■ WHAT YOU ARE ASKED TO DO: Could you write out exactly the lines from the one that contains "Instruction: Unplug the" through the last line of the listing below, both included and nothing more?

+++

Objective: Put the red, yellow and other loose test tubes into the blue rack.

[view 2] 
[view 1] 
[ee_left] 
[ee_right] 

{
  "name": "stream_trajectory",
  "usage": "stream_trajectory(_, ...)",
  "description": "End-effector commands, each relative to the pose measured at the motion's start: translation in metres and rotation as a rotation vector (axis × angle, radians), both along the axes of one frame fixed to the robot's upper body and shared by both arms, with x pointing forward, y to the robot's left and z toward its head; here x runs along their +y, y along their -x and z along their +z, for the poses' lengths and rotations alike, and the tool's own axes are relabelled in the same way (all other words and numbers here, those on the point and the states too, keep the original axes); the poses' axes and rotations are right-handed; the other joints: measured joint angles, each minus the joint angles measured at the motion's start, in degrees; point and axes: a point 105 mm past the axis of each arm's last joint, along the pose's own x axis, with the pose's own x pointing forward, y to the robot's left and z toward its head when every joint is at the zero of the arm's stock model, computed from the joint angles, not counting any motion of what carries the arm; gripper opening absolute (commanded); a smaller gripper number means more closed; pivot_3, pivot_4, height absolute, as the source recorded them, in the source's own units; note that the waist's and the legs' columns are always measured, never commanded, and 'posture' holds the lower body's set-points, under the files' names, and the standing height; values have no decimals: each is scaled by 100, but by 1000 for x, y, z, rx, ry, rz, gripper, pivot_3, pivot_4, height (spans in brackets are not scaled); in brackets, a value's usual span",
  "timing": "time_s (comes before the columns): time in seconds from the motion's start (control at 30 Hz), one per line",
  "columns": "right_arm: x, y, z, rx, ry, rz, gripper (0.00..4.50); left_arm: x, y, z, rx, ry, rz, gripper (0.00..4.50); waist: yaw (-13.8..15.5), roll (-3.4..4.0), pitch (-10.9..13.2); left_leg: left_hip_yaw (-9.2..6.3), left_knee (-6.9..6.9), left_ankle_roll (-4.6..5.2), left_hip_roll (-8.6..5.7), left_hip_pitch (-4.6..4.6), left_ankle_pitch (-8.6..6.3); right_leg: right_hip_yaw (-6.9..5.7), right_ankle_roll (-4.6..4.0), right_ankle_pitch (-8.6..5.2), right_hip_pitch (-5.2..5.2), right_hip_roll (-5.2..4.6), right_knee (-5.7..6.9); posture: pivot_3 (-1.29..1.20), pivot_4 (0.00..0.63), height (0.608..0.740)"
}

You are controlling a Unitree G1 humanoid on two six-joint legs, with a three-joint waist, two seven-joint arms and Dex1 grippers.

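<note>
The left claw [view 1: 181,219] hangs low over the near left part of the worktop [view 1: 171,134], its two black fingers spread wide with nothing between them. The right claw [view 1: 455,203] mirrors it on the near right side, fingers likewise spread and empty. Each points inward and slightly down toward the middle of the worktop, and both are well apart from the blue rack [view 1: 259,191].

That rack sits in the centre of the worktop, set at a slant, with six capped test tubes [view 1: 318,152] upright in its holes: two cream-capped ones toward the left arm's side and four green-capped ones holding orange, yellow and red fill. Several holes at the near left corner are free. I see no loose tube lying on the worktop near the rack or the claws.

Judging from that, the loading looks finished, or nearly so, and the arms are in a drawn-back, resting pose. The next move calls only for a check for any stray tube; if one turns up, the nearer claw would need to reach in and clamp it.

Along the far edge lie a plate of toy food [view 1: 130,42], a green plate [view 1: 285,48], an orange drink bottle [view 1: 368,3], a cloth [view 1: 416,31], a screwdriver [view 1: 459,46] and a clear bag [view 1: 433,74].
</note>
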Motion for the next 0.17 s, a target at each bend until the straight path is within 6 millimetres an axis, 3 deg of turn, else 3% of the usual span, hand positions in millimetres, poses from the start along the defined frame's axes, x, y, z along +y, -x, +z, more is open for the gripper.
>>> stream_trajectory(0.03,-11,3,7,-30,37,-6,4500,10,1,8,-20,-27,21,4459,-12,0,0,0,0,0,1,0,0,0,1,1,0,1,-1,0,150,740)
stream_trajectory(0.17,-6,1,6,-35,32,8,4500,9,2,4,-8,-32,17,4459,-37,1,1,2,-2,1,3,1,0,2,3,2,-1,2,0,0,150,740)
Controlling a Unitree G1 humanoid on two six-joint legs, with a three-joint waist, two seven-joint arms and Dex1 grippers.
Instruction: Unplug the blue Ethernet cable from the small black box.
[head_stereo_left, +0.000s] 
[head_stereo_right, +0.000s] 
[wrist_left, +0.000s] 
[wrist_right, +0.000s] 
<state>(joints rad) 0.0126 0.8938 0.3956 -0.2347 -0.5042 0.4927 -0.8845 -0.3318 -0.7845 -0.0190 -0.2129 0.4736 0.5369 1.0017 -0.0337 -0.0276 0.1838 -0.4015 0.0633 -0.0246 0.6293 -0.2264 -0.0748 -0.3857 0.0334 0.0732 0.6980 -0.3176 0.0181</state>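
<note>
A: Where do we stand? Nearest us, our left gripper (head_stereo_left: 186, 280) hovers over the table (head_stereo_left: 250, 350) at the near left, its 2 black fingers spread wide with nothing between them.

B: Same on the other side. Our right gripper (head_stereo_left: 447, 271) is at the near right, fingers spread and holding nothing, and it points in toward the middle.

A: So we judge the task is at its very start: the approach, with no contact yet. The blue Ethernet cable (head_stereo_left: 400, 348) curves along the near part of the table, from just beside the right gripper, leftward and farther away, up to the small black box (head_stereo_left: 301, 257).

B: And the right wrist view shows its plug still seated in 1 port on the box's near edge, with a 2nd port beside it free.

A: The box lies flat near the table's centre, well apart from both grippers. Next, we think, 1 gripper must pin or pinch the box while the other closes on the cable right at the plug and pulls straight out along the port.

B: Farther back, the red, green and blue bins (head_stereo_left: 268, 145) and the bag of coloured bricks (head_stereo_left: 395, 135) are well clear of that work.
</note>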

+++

■ SOLUTION TO THE EXERCISE:
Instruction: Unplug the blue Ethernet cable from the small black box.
[head_stereo_left, +0.000s] 
[head_stereo_right, +0.000s] 
[wrist_left, +0.000s] 
[wrist_right, +0.000s] 
<state>(joints rad) 0.0126 0.8938 0.3956 -0.2347 -0.5042 0.4927 -0.8845 -0.3318 -0.7845 -0.0190 -0.2129 0.4736 0.5369 1.0017 -0.0337 -0.0276 0.1838 -0.4015 0.0633 -0.0246 0.6293 -0.2264 -0.0748 -0.3857 0.0334 0.0732 0.6980 -0.3176 0.0181</state>
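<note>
A: Where do we stand? Nearest us, our left gripper (head_stereo_left: 186, 280) hovers over the table (head_stereo_left: 250, 350) at the near left, its 2 black fingers spread wide with nothing between them.

B: Same on the other side. Our right gripper (head_stereo_left: 447, 271) is at the near right, fingers spread and holding nothing, and it points in toward the middle.

A: So we judge the task is at its very start: the approach, with no contact yet. The blue Ethernet cable (head_stereo_left: 400, 348) curves along the near part of the table, from just beside the right gripper, leftward and farther away, up to the small black box (head_stereo_left: 301, 257).

B: And the right wrist view shows its plug still seated in 1 port on the box's near edge, with a 2nd port beside it free.

A: The box lies flat near the table's centre, well apart from both grippers. Next, we think, 1 gripper must pin or pinch the box while the other closes on the cable right at the plug and pulls straight out along the port.

B: Farther back, the red, green and blue bins (head_stereo_left: 268, 145) and the bag of coloured bricks (head_stereo_left: 395, 135) are well clear of that work.
</note>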

The exercise concludes with this answer.